6 months ago - 3 mins read

Toyota’s frosty hydrogen Corolla returns for Fuji 24-hour showdown

June 02, 2025
By Matt Lister, Editor
Toyota taking a multi-pathway approach at Super Taikyu Fuji 24 Hour race. (Image: Toyota)
Toyota taking a multi-pathway approach at Super Taikyu Fuji 24 Hour race. (Image: Toyota)

Endurance racing is brutal – engines blow, suspensions snap, and drivers battle exhaustion.

Toyota, at this weekend’s Fuji 24 Hours, was out for more than just mechanical punishment – proving hydrogen’s frosty credentials at the altar of speed.

Last year, Toyota etched its name into motorsport history with the first-ever liquid hydrogen-powered racer – a GR Corolla sipping hydrogen stored at a chilly -253°C.

Completing 30 consecutive laps per refill was impressive – until electrical gremlins sent it limping back to the pits, freezing Toyota’s ambitions in their tracks.

This year, Toyota returns to Fuji Speedway armed with a sharper, slicker GR Corolla H2 Concept, with engineers pouring countless hours into refining the car – fingers crossed – for 24 hours of uninterrupted running.

Frozen fuel meets clever combustion

The icy liquid hydrogen is impressive enough, stored at ludicrously cold temperatures in futuristic oval tanks.

But even cooler is how the Corolla uses it. Toyota’s latest engine can cleverly switch between two combustion modes – stoichiometric combustion for maximum grunt down Fuji’s endless straight, and lean combustion for efficiency when the throttle is eased off.

This setup, Toyota says, boosts both power and fuel economy, perhaps hinting at real-world potential that goes far beyond racing.

Quick fills and lighter thrills

Endurance races hinge on how fast your pit crew can change from slicks to inters and how fast you can pump the go-go juice.

This is especially true when pumping super-cold hydrogen. Toyota’s boffins have redesigned the hydrogen filling valve, swapping out the bulky external actuator for an internal piston – meaning hydrogen fill-ups in the Corolla are 30% quicker, and the car is 2 kg lighter.

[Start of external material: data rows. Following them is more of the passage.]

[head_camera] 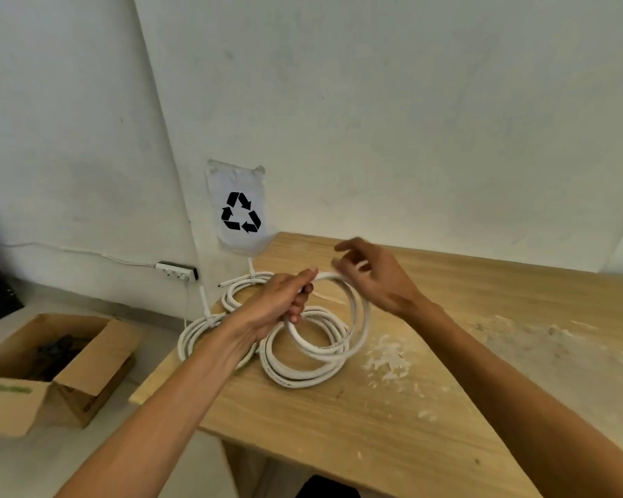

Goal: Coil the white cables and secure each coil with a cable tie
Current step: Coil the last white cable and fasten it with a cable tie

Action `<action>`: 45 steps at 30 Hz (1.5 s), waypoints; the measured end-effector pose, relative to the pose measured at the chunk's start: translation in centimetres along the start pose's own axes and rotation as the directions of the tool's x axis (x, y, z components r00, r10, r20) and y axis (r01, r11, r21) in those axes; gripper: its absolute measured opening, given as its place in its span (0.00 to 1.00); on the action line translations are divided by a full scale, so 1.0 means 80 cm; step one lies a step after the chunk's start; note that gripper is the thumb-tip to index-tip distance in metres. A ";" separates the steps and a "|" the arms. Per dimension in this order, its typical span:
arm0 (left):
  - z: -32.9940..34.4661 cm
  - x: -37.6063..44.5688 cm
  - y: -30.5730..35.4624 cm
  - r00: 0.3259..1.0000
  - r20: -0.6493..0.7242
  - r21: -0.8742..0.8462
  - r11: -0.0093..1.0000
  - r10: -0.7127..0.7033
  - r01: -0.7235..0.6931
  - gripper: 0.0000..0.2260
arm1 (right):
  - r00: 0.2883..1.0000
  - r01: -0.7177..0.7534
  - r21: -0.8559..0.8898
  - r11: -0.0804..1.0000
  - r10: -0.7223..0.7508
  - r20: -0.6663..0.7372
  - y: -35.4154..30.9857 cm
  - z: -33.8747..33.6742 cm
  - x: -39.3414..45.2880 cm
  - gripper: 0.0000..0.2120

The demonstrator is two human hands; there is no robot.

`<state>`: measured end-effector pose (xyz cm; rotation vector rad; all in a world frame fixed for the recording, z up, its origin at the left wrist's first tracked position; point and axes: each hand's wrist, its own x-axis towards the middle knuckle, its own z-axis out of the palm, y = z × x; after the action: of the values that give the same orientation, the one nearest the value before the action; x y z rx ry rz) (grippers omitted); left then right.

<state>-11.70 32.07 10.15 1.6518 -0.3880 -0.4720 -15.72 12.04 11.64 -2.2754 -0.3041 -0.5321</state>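
My left hand (281, 303) is shut on a white cable coil (356, 328), holding its loops upright above the wooden table (446, 372). My right hand (371, 274) hovers at the coil's top with fingers spread, its fingertips touching the cable. Under the held coil another white coil (295, 375) lies flat on the table. Two more coils sit behind, one at the table's far corner (238, 289) and one at its left edge (195, 336); each has a white cable tie sticking up from it.
An open cardboard box (69, 361) with dark items stands on the floor at left. A white power strip (177, 271) lies by the wall. A bag with a recycling symbol (240, 210) hangs on the wall. White dust marks the table at right.
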 end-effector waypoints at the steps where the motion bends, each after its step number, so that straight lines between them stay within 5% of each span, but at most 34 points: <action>1: -0.013 0.000 0.000 0.999 -0.032 -0.030 1.000 0.000 -0.001 0.15 | 0.993 -0.053 0.088 0.995 0.061 -0.098 0.002 0.003 0.019 0.14; 3: -0.036 -0.001 0.000 0.996 -0.084 -0.082 0.997 -0.012 0.005 0.15 | 0.957 -0.204 0.126 0.971 0.225 -0.181 0.019 0.016 0.056 0.11; 6: -0.059 -0.004 -0.003 0.992 -0.127 -0.116 0.993 -0.019 0.004 0.15 | 0.929 -0.365 -0.141 0.920 0.369 0.003 0.056 0.057 0.089 0.09; 10: -0.069 -0.002 -0.009 0.991 -0.131 -0.126 0.992 -0.021 0.004 0.16 | 0.872 -0.338 -0.412 0.846 0.446 0.200 0.087 0.107 0.097 0.09; 15: -0.072 0.004 -0.016 0.991 -0.129 -0.129 0.991 -0.032 0.015 0.16 | 0.856 -0.262 -0.549 0.794 0.453 0.247 0.103 0.133 0.092 0.06; 25: -0.036 0.025 -0.026 0.984 -0.177 -0.111 0.994 -0.037 0.018 0.16 | 0.895 -0.362 -0.380 0.851 0.432 0.116 0.108 0.054 0.070 0.07; 36: 0.129 0.068 -0.004 0.977 -0.203 -0.084 0.993 0.060 -0.079 0.17 | 0.921 -0.387 -0.231 0.893 0.366 -0.131 0.063 -0.141 -0.024 0.06; 45: 0.251 0.079 -0.010 0.951 -0.279 -0.039 0.988 0.131 -0.148 0.20 | 0.889 -0.448 -0.053 0.893 0.438 -0.133 0.030 -0.207 -0.152 0.06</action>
<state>-16.63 11.84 6.76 1.5932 -0.2774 -0.1421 -30.22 -2.37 14.75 -2.2801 0.3015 -0.4388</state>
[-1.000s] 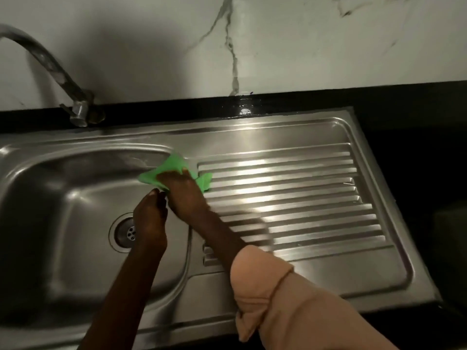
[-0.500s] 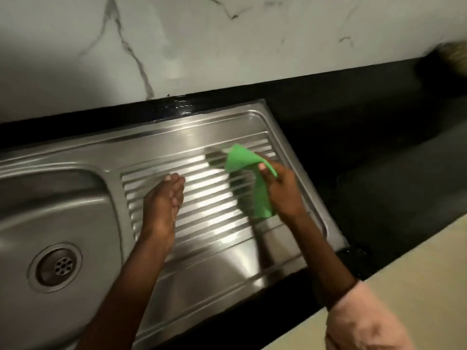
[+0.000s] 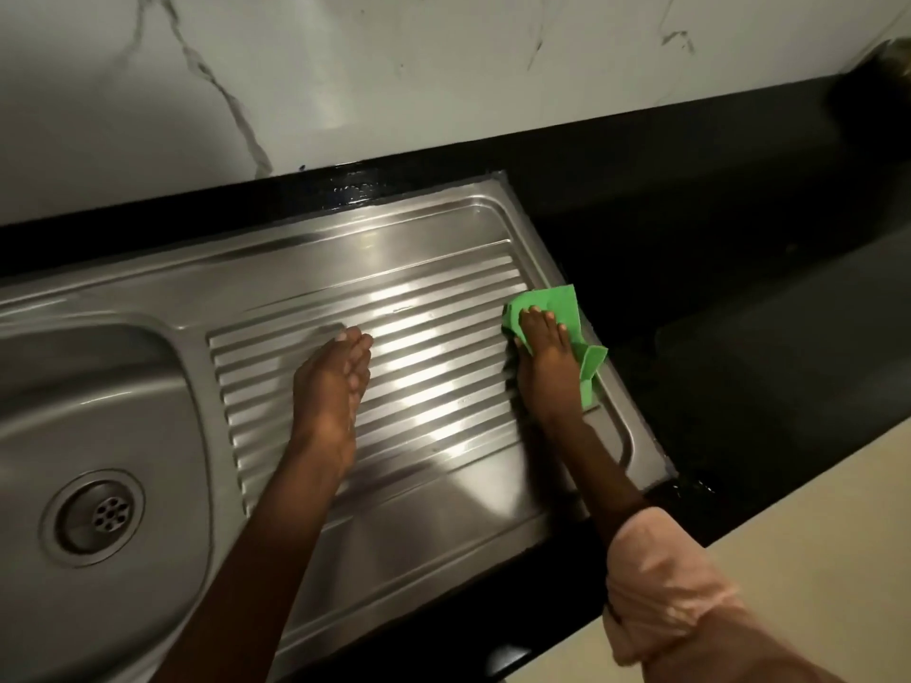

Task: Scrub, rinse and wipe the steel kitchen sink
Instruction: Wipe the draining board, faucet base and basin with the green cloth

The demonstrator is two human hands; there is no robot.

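Marble wall (image 3: 345,66) and black counter (image 3: 715,199) frame the sink (image 3: 443,510). At its drainboard's right edge, the right hand (image 3: 544,357) presses a green cloth (image 3: 562,308) flat, fingers straight. Left of it, the left hand (image 3: 330,386) rests flat on the ribs, holding nothing. Soft and limp, the cloth likely bunches; palm pressure suits it.

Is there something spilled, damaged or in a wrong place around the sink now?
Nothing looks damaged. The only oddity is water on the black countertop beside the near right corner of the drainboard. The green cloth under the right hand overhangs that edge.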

It doesn’t sound like much, but these could be race-winning margins when every second counts.

Further weight savings have come from swapping traditional copper wiring for lightweight aluminium harnesses.

Last year’s run was plagued by wiring gremlins. This time, laser-sealed terminals keep water out and corrosion at bay – while shaving off another 18% of wiring weight.

Low-carbon teammate hits the track

Alongside the ice-cool hydrogen Corolla is the GR86 Future FR Concept, running on low-carbon E20 gasoline (20% bioethanol). Toyota’s multi-pathway approach clearly isn’t about putting all its eggs in one fuel basket.

The E20 fuel, blended by ENEOS, is part of an ambitious all-Japanese team effort aiming to perfect carbon-neutral fuels beyond motorsport.

As the GR Corolla and GR86 roar around Fuji for 24 relentless hours, Toyota gathers vital data, proving these cutting-edge technologies can realistically power cleaner cars on our roads soon.

Will Toyota’s frozen hydrogen-powered Corolla withstand Fuji’s punishing challenge? The countdown has begun.